Gordon & MacPhail
- Type: Scotch Whisky
- Headquarters: Scotland,

= Gordon & MacPhail =

Independent bottler and distiller of Scotch Whisky

Gordon & MacPhail is an independent bottler and distiller of Scotch Whisky, founded in 1895 and located in Elgin in the north-east of Scotland. It is a family business owned by the Urquhart Family. Gordon & MacPhail is the Trading name of Speymalt Whisky Distributors Ltd. A June 2023 article in Forbes magazine described the company as an "independent bottler" which "sources its juice" and as "one of the most prestigious IBs in the industry".

== Independent Bottler ==
Gordon & MacPhail has been bottling single malt whiskies for over 115 years, and now bottles over 350 different expressions from around 70 distilleries. In July 2023, Gordon & MacPhail announced that it would stop filling new barrels from 2024 and focus more on its own distilleries.

== The World's Oldest Whisky ==
On 11 March 2010, Gordon & MacPhail made history by launching Mortlach 70 Years Old Speyside Single Malt Scotch Whisky, the world's oldest bottled single malt whisky.

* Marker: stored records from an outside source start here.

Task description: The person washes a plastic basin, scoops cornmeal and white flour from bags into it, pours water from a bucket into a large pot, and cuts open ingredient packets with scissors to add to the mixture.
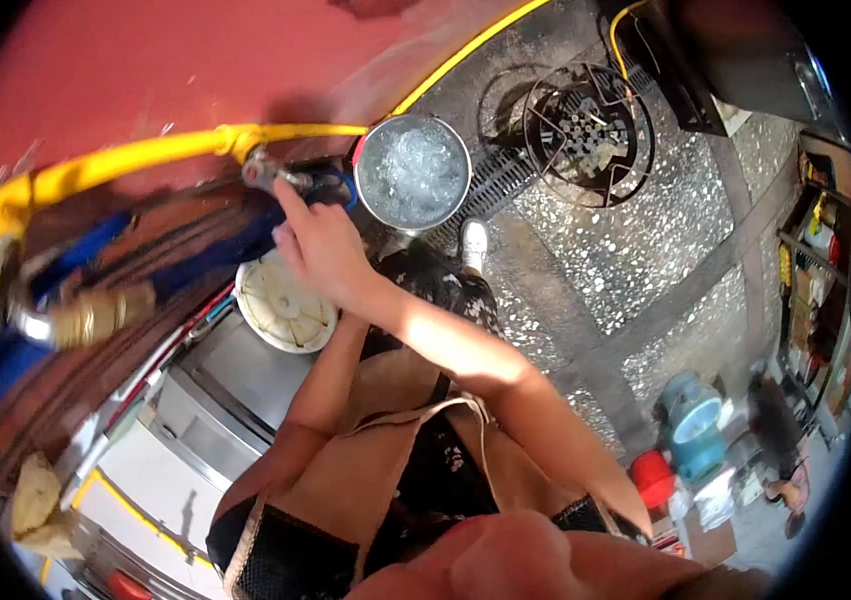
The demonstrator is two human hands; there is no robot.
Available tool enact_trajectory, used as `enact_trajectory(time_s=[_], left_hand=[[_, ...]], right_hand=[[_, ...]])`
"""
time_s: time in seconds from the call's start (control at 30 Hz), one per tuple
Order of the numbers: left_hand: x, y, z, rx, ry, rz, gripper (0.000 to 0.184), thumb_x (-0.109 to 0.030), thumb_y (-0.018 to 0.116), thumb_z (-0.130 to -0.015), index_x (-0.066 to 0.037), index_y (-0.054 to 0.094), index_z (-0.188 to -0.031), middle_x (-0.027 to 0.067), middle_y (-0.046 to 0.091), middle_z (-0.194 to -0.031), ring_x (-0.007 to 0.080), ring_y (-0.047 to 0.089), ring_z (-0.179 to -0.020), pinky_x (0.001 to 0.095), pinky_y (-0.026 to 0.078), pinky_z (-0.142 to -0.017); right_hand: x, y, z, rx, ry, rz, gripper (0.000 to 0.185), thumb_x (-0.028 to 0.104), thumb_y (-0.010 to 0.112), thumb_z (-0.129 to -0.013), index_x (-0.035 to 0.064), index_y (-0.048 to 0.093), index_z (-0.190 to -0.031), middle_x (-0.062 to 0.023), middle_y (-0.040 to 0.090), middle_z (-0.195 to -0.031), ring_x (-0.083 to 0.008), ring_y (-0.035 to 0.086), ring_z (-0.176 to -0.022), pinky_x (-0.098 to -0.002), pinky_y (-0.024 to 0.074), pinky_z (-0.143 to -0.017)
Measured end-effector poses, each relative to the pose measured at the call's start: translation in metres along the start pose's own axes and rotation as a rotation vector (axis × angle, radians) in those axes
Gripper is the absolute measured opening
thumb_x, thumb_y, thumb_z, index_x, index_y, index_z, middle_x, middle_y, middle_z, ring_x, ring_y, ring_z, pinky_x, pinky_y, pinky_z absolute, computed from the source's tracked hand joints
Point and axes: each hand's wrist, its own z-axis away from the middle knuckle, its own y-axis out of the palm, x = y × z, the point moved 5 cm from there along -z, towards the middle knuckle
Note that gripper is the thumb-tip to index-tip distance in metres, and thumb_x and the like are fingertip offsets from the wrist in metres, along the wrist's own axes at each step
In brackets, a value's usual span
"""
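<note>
Where a metal valve (262, 172) is fixed under the yellow pipe (136, 158), it is reached by the index finger of the right hand (334, 245). That finger is held out straight, with the thumb apart from it and the other fingers loosely bent; nothing is pinched. Whether the fitting is pressed or only brushed cannot be told at this angle. Such a small part is best handled, it seems, with light, even fingertip pressure, the wrist held steady and the forearm held clear of the pot's rim. Just beside the valve, the steel pot (414, 172) is seen upright, with churned, bubbly water inside; its surface should be watched while the valve is touched, so that splashing is noticed early. The left hand is hidden beneath the right forearm, so its state cannot be told. Below the right hand, a pale round lid (286, 303) is placed near the steel tabletop (249, 352). Beyond the pot, a shoe (475, 243) is planted near the floor grating (499, 182), and a ring burner (591, 135) is set farther out.
</note>
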Motion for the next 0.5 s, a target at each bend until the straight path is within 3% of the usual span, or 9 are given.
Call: enact_trajectory(time_s=[0.07,0.1,0.23,0.27,0.3,0.33,0.4,0.43,0.5], left_hand=[[0.032,-0.011,-0.02,0.372,0.222,-1.647,0.02,-0.024,0.047,-0.092,-0.007,0.05,-0.103,0.0036,0.054,-0.091,0.0139,0.053,-0.089,0.0306,0.044,-0.078],[0.046,-0.045,-0.034,0.396,0.197,-1.802,0.025,-0.024,0.05,-0.089,-0.005,0.049,-0.106,0.0069,0.053,-0.095,0.0171,0.052,-0.093,0.0316,0.042,-0.082],[0.088,-0.228,-0.123,-0.037,-0.275,-1.986,0.051,-0.025,0.06,-0.076,0.001,0.044,-0.117,0.0204,0.05,-0.113,0.0299,0.047,-0.109,0.0355,0.036,-0.094],[0.095,-0.269,-0.151,-0.127,-0.349,-2.049,0.058,-0.025,0.063,-0.073,0.003,0.043,-0.12,0.0238,0.049,-0.117,0.033,0.046,-0.113,0.0365,0.035,-0.097],[0.094,-0.308,-0.176,-0.218,-0.405,-2.099,0.066,-0.025,0.066,-0.07,0.005,0.042,-0.123,0.0271,0.048,-0.121,0.0362,0.045,-0.117,0.0374,0.034,-0.1],[0.092,-0.288,-0.192,-0.263,-0.693,-1.932,0.076,-0.024,0.066,-0.068,0.004,0.034,-0.131,0.0267,0.044,-0.127,0.0374,0.039,-0.122,0.0365,0.034,-0.101],[0.088,-0.303,-0.206,-0.555,-0.439,-2.276,0.068,-0.02,0.066,-0.066,0.004,0.042,-0.125,0.0228,0.052,-0.118,0.0349,0.048,-0.115,0.0389,0.041,-0.094],[0.091,-0.317,-0.211,-0.542,-0.442,-2.278,0.068,-0.02,0.066,-0.066,0.004,0.042,-0.125,0.0228,0.052,-0.118,0.0349,0.048,-0.115,0.0389,0.041,-0.094],[0.09,-0.342,-0.216,-0.581,-0.46,-1.781,0.058,-0.015,0.068,-0.06,0.001,0.051,-0.113,0.0176,0.056,-0.114,0.028,0.054,-0.105,0.0362,0.04,-0.092]], right_hand=[[-0.018,-0.012,-0.003,-0.17,-0.173,-0.214,0.043,0.019,0.053,-0.083,0.0044,0.046,-0.123,-0.011,0.062,-0.083,-0.0316,0.057,-0.075,-0.0416,0.0442,-0.067],[-0.03,-0.018,-0.003,-0.236,-0.172,-0.183,0.039,0.02,0.056,-0.083,0.0062,0.051,-0.119,-0.007,0.064,-0.088,-0.0297,0.058,-0.083,-0.0365,0.0442,-0.074],[-0.154,0.008,0.013,-0.59,0.179,-0.374,0.03,0.005,0.055,-0.086,0.0017,0.051,-0.116,-0.0101,0.064,-0.086,-0.0146,0.061,-0.073,-0.026,0.0486,-0.068],[-0.189,0.024,0.025,-0.524,0.436,-0.531,0.03,0.005,0.054,-0.087,0.0007,0.05,-0.117,-0.0057,0.062,-0.085,-0.0103,0.057,-0.074,-0.0247,0.0482,-0.069],[-0.22,0.036,0.038,-0.621,0.457,-0.577,0.029,0.01,0.055,-0.087,0.0021,0.053,-0.115,-0.0108,0.064,-0.085,-0.0133,0.06,-0.077,-0.0264,0.0481,-0.072],[-0.24,0.043,0.05,-0.657,0.521,-0.635,0.027,0.01,0.054,-0.088,0.0005,0.053,-0.113,-0.0062,0.064,-0.085,-0.0108,0.057,-0.076,-0.0246,0.0474,-0.073],[-0.272,0.059,0.07,-0.735,0.578,-0.837,0.019,0.006,0.049,-0.09,-0.002,0.054,-0.107,-0.0023,0.059,-0.088,-0.0081,0.053,-0.083,-0.0214,0.0435,-0.078],[-0.284,0.067,0.079,-0.743,0.624,-0.864,0.018,0.007,0.049,-0.091,-0.0018,0.054,-0.107,-0.0022,0.059,-0.089,-0.0082,0.053,-0.083,-0.0214,0.0431,-0.079],[-0.299,0.078,0.089,-0.744,0.691,-0.926,0.02,0.009,0.049,-0.092,-0.0017,0.053,-0.108,-0.0051,0.062,-0.087,-0.011,0.057,-0.082,-0.0241,0.0449,-0.077]])
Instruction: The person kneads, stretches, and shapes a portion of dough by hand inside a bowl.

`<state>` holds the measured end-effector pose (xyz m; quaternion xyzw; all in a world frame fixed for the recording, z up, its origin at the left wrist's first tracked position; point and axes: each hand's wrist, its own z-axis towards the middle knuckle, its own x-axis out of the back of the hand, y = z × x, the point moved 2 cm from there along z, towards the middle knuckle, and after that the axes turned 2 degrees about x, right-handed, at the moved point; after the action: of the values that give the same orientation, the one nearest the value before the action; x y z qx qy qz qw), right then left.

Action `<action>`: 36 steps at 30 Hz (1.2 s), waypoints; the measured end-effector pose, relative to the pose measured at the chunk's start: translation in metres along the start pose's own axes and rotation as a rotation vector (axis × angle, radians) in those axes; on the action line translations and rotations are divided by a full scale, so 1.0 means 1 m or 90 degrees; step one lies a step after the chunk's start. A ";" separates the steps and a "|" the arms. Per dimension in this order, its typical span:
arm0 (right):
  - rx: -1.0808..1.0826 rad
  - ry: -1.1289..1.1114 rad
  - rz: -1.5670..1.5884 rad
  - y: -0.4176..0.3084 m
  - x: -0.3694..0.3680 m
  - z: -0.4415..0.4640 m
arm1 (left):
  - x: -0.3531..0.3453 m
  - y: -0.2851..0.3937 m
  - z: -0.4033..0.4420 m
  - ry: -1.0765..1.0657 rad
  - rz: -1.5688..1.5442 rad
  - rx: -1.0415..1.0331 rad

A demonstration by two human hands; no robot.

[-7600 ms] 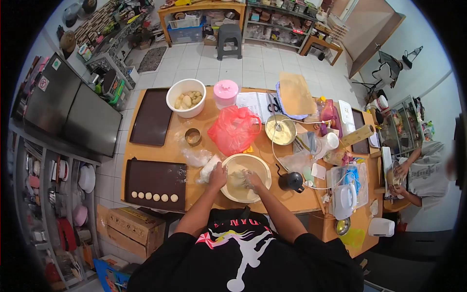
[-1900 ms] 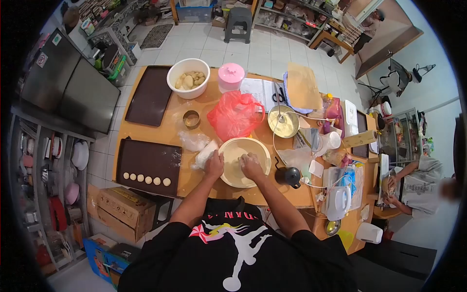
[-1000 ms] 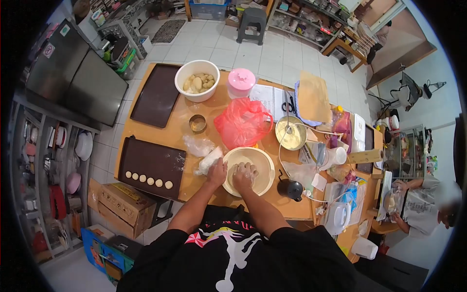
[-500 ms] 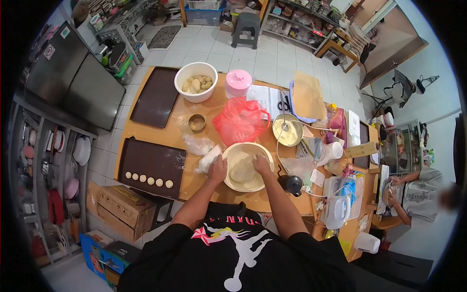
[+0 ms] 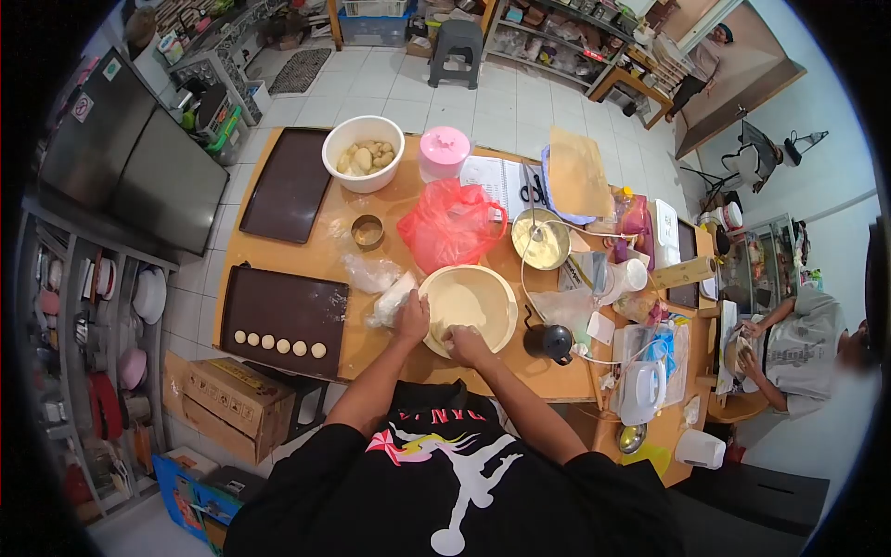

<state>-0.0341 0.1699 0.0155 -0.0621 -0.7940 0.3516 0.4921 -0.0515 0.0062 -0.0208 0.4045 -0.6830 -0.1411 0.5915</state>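
Observation:
A cream basin (image 5: 502,320) stands at the table's front edge, pale and floury inside. My left hand (image 5: 411,317) is closed on its left rim. My right hand (image 5: 467,345) is a curled fist inside the near side of the basin, pressed on pale dough (image 5: 443,328), most of which the hand hides. Beside my left hand lies a crumpled clear plastic bag (image 5: 393,299) with something white in it. A red plastic bag (image 5: 451,226) sits just behind the basin. To the left, several small round dough balls (image 5: 283,345) line the front of a dark tray (image 5: 288,304).
Behind are a white tub (image 5: 344,139) of pale lumps, a pink-lidded container (image 5: 444,148), a metal ring (image 5: 368,232) and another dark tray (image 5: 286,186). Rightward stand a bowl of creamy mix (image 5: 540,239) and a dark grinder (image 5: 555,343). Another person (image 5: 806,343) works at far right.
My right hand has moved from the basin's right side to its near left, close to my left hand. The dough lump is now mostly covered. Another person appears in the doorway.

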 end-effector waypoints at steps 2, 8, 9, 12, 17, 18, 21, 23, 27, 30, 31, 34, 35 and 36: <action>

On 8 March 2011, Gordon & MacPhail released the 2nd in the Generations series by launching Glenlivet 1940 70 Years Old.

On 20 September 2012 Gordon & MacPhail released Generations Glenlivet 1940 70 Years Old (Release 2). This second, and final, release from Cask 339 created worldwide interest, with a number of these bottles distributed as far as Australia through Alba Whisky.

In 2021, the company released a new whisky which extended the record: Generations 80-Year-Old from Glenlivet.

In 2025, the company released an 85 year old Glenlivet single malt. The cask was filled February 3, 1940 and was bottled in May, 2025 at 43.7% ABV with 125 bottles available for purchase worldwide.

== The Shop ==
As of late 2022, Gordon & MacPhail's primary retail shop was located on South Street in Elgin and had been in that location since May 1895. At the time, the shop was split into four sections. The Deli, The Wines and Spirits Department, The Grocery Department, and The Whisky Room, which had one of the largest collections of whisky in the world. The original store is currently undergoing a multi million pound upgrade, and while this is completed, the Retail shop and tasting room is located at the nearby Johnstons of Elgin site.

== Distiller ==
In 1993 Gordon & MacPhail purchased Benromach Distillery in Forres and reopened it in 1998 on its 100th anniversary. HRH Prince Charles cut the ribbon at the re-opening ceremony. The company built Cairn Distillery near Grantown-on-Spey and began operations in October, 2022.

== Awards ==
In the 2023 International Whisky Competition, the company was honoured with the top prize, “Whisky of the Year” for its Connoisseurs Choice 1989 Mortlach single Malt Scotch. As well, its Connoisseurs Choice Caol Ila 1997 23-Year-Old, came in third in the "Top 15 Whiskies of 2023" category and the company was also awarded the "Golden Barrel Trophy".